In my usual mindless meandering fashion, I accidently got infatuated with the process of designing web pages a few weeks ago. So I cranked out a dozen different versions of homepages for our family webs at cobabe.org and my other personal stuff at tripod. I haven't updated my pages for nearly five years. By comparison with current stuff on the web, they were looking pretty lame.
I was surprised -- and a little set back -- to find that web programming has actually become a subject with quite a substantial depth. Though thankfully, not quite as expansive as astronomy. :-)
Originally the committee that developed the HTML standard envisioned rather simple requirements. The web quickly outgrew all of those foundational ideas.
Web browsers and "standards" have evolved in a rough-and-tumble fashion. It has been sadly depressing to watch Microsoft establish such a dominating presence, with IE eventually brow-beating most others into oblivion, much to the detriment of the internet browsing public. Early on, Microsoft apparently decided to cater to commercial internet interests. Their browser product is packed to the gills with every concession to commercial interests. Most who use IE don't realize how they put themselves at the mercy of commercial exploitation.
After trying every alternative along the way, now I'm using Firefox. It seems to be becoming very popular. I'm hoping more people will discover how nice it is to NOT use IE, to not be subject to every marketing splash that wants to smear advertising all over the screen. I use the Firefox AdBlock extension and am very seldom bothered by pop-ups or animated blinking or screaming or obnoxious music or even unwanted marginalia. I'm in control of the material displaying on my screen, and have the final veto over everything that comes across.

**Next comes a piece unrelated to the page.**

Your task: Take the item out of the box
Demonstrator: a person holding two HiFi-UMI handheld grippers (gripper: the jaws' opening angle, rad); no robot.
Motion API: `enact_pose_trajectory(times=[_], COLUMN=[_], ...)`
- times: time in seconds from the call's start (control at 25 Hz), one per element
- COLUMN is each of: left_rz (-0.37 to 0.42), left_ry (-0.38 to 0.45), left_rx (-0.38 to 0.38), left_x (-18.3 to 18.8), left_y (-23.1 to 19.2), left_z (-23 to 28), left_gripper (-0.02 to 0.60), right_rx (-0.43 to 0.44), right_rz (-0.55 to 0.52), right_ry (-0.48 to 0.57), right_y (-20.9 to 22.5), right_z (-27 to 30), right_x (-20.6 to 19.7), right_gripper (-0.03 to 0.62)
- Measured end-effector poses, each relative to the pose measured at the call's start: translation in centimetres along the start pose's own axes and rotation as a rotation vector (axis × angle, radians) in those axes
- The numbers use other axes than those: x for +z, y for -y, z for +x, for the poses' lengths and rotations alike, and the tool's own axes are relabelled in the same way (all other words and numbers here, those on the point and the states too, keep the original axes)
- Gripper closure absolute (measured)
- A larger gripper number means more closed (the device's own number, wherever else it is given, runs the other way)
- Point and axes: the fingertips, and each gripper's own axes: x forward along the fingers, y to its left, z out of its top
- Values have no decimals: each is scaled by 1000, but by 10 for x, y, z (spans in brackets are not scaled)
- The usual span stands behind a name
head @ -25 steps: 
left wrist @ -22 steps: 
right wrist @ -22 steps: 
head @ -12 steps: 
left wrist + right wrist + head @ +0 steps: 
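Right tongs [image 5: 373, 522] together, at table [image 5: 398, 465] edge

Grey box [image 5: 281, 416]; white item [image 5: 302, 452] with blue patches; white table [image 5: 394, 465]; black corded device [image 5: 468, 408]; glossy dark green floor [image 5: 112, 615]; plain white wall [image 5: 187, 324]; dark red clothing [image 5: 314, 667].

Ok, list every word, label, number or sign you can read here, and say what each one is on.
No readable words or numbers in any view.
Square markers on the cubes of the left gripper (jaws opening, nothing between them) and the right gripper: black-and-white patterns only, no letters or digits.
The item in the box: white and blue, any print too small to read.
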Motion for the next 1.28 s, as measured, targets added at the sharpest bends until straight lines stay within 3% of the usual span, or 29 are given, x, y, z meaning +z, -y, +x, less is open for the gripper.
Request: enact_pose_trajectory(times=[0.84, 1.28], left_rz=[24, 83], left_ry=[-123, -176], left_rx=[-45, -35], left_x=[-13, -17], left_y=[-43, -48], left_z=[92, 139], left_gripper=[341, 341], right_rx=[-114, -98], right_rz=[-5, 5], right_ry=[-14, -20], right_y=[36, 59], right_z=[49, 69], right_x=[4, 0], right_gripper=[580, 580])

Anyway, I digress. Though the HTML idea was a marvelous one at inception, it fell far short of the current requirements. The HTML presentation approach is basically to assume that data should simply flow across virtual pages, without imposing much in the way of external structure. This works fine for naked unadorned text, but is not satisfying when adding the elaborate graphics and controls we use so much now. Without careful structuring the page elements fall into an unintelligble jumble.
Because of the very stubborn underlying browser bias, I have experienced a lot of frustration just trying to get web page elements to display as I want. Now I have resorted to CSS2 methods to order my web elements. This after I discovered that many commercial sites on the web use this approach.
In fact it appears that I am somewhat of an anachronism with my preferred hands-on approach to web programming. I like to write the code myself, instead of letting a web page generator tell me what to do. I use a text editor.
I'd probably still be coding in x86 assembler if it was still practical. Most of my page output is now coming from server-side CGI scripts. Pretty cool stuff, dynamically generated HTML, all appropriate for new-age high-tech web surfing. Actually it's all still pretty cranky, but I'm getting the hang of it. Now that I actually know what I want to do, I need to go back and start all over again to get it done right. Isn't it always like that? :-)
One other frustration I have encountered is getting things to curve gracefully. Computer displays just don't do that very well, at least not yet. Just looking at the curves and graduated color columns on the Smartgroups page gives a good example. Everything with a curve radius or color gradient is a fixed graphical element, presented from a boilerplate GIF file. Some artist painstakingly rendered these shapes using an art program. Browsers are too dumb to know how to draw anything but straight lines. I'm using GIMP to fix up my graphics. It is a very capable graphics editor, but doesn't have all the fancy builtin features you'd get with a fancy HTML generator.
Anyway, I'm way too cheap to buy Dreamweaver.